Among the entries below, find the lines that hold the word "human" and report them.

*Items listed in a dataset*:
+ + +

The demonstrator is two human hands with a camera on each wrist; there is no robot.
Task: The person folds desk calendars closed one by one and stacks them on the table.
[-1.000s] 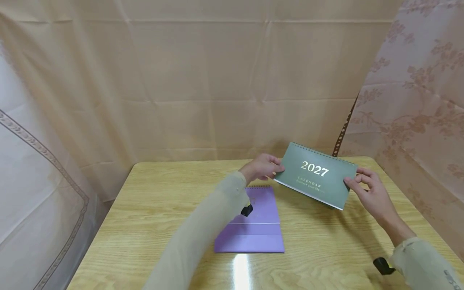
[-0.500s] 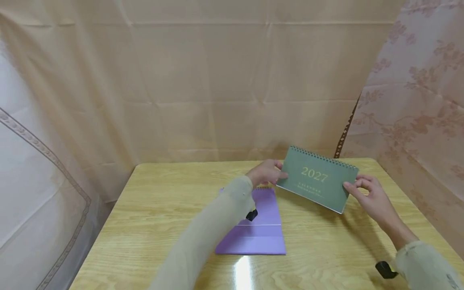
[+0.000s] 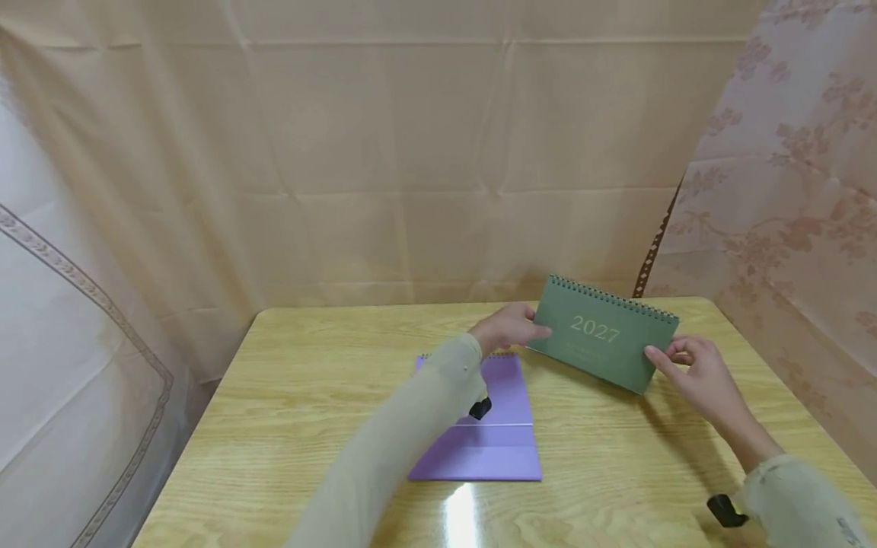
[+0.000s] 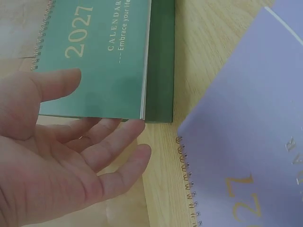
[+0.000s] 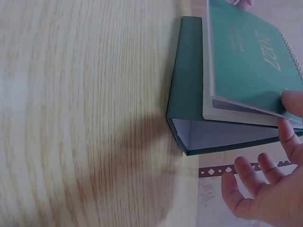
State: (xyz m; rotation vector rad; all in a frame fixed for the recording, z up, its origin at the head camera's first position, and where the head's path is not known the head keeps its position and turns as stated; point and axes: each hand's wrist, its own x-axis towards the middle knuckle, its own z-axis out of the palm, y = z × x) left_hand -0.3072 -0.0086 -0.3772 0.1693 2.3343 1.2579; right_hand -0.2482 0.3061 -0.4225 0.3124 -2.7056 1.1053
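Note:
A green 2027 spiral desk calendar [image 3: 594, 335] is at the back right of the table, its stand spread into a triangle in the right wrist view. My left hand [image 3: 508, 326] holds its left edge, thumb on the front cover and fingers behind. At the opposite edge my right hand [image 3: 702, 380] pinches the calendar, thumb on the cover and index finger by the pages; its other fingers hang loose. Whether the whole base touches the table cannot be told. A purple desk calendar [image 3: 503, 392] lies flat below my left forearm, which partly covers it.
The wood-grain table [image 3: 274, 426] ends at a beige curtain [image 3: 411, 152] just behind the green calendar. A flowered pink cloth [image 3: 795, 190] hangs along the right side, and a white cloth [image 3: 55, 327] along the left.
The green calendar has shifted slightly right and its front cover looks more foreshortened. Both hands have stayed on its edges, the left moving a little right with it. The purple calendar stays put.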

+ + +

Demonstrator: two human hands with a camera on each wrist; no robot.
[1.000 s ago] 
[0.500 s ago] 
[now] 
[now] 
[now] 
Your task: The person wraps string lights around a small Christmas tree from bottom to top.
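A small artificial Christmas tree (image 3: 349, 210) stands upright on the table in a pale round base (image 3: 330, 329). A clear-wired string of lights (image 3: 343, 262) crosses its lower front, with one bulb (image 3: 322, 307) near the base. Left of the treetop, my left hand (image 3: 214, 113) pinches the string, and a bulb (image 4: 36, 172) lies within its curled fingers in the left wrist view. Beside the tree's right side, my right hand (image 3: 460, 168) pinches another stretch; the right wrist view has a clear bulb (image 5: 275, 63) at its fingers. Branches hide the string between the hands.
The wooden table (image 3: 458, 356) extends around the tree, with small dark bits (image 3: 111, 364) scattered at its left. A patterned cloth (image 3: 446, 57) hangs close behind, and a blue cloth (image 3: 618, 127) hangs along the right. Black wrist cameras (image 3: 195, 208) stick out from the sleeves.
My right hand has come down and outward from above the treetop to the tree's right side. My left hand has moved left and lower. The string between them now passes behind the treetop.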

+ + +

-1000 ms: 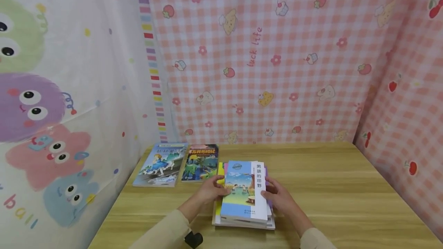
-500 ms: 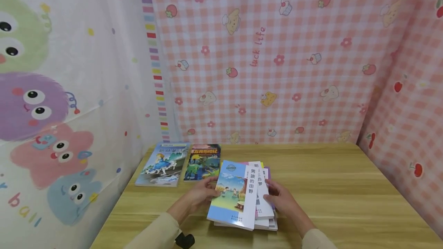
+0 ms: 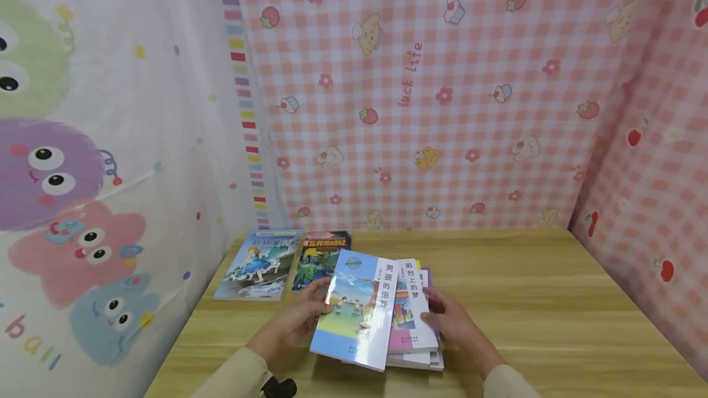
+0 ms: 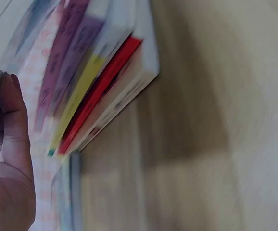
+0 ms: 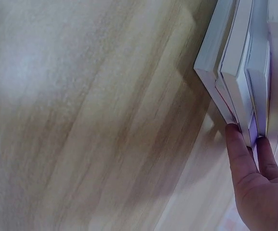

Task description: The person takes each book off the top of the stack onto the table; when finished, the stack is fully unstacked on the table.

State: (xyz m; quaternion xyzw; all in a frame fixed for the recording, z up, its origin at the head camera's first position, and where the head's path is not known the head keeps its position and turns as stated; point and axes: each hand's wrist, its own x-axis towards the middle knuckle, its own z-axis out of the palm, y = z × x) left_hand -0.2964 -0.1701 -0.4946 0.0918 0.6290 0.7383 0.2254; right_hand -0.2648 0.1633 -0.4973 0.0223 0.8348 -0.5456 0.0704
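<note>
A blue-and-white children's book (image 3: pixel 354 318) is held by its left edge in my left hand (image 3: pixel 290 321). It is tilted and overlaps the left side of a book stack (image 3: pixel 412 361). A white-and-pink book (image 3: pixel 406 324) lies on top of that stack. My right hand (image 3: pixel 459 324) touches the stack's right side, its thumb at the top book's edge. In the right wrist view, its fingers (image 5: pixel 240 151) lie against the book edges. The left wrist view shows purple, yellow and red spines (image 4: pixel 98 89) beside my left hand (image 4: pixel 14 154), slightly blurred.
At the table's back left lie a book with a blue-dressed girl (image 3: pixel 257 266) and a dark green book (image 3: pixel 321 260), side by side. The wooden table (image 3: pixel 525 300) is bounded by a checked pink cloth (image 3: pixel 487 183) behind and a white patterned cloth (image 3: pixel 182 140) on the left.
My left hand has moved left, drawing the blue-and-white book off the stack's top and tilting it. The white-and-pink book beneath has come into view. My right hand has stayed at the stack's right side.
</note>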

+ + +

*Response to the task*:
The demonstrator is two human hands with a camera on each wrist; there is no robot.
Demonstrator: two human hands with a camera on each wrist; no robot.

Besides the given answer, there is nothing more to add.